[Start of Attachment]

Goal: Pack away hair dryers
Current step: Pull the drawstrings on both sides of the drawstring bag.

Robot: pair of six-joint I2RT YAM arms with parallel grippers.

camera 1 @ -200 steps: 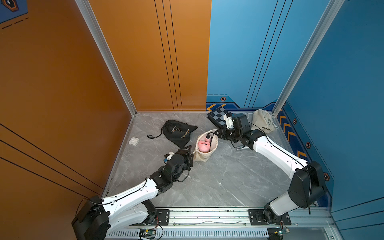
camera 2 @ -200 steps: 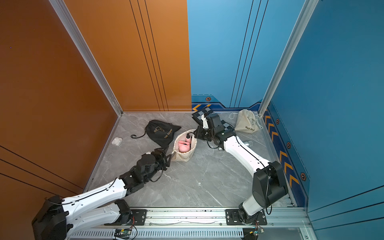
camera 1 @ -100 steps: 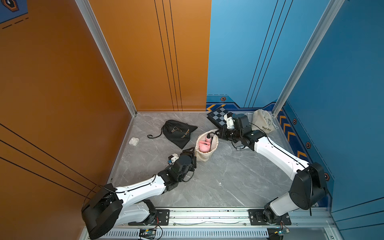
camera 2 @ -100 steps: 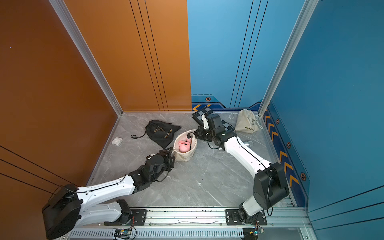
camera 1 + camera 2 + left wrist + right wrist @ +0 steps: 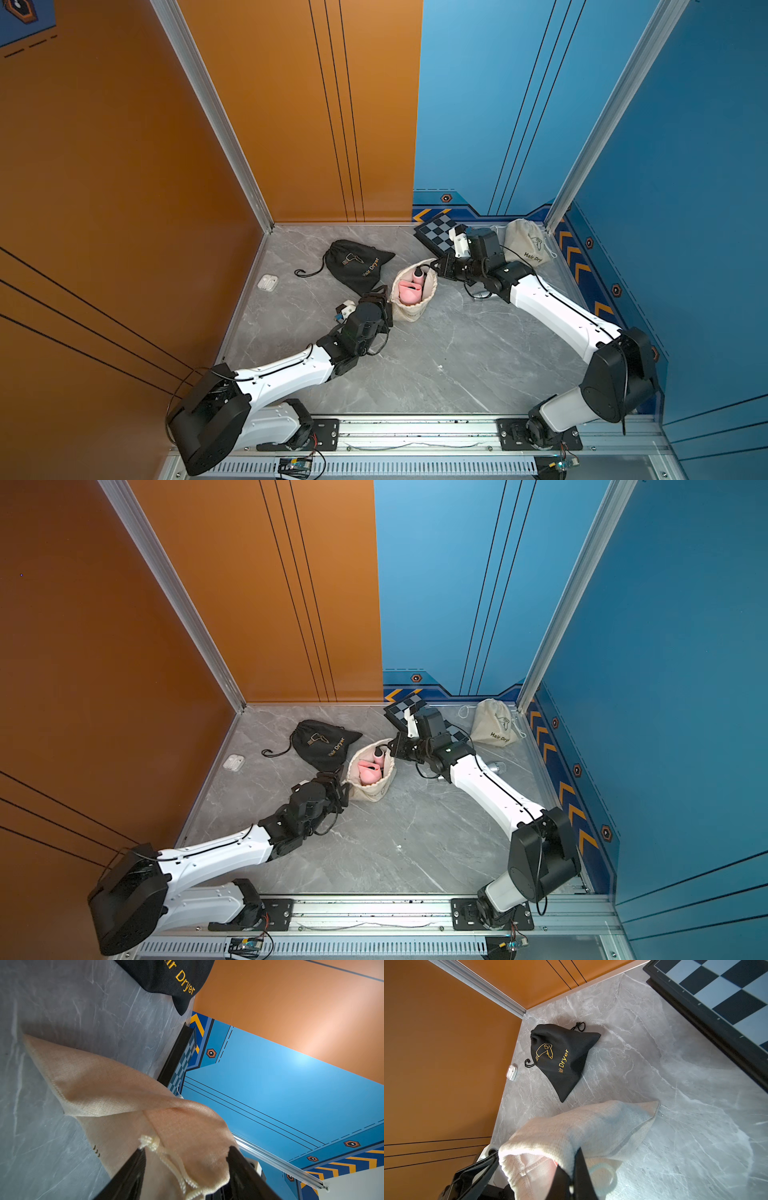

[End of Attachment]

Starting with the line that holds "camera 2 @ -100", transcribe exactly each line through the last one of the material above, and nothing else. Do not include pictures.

camera 2 @ -100 steps: 
camera 1 + camera 2 + left wrist + right wrist @ +0 steps: 

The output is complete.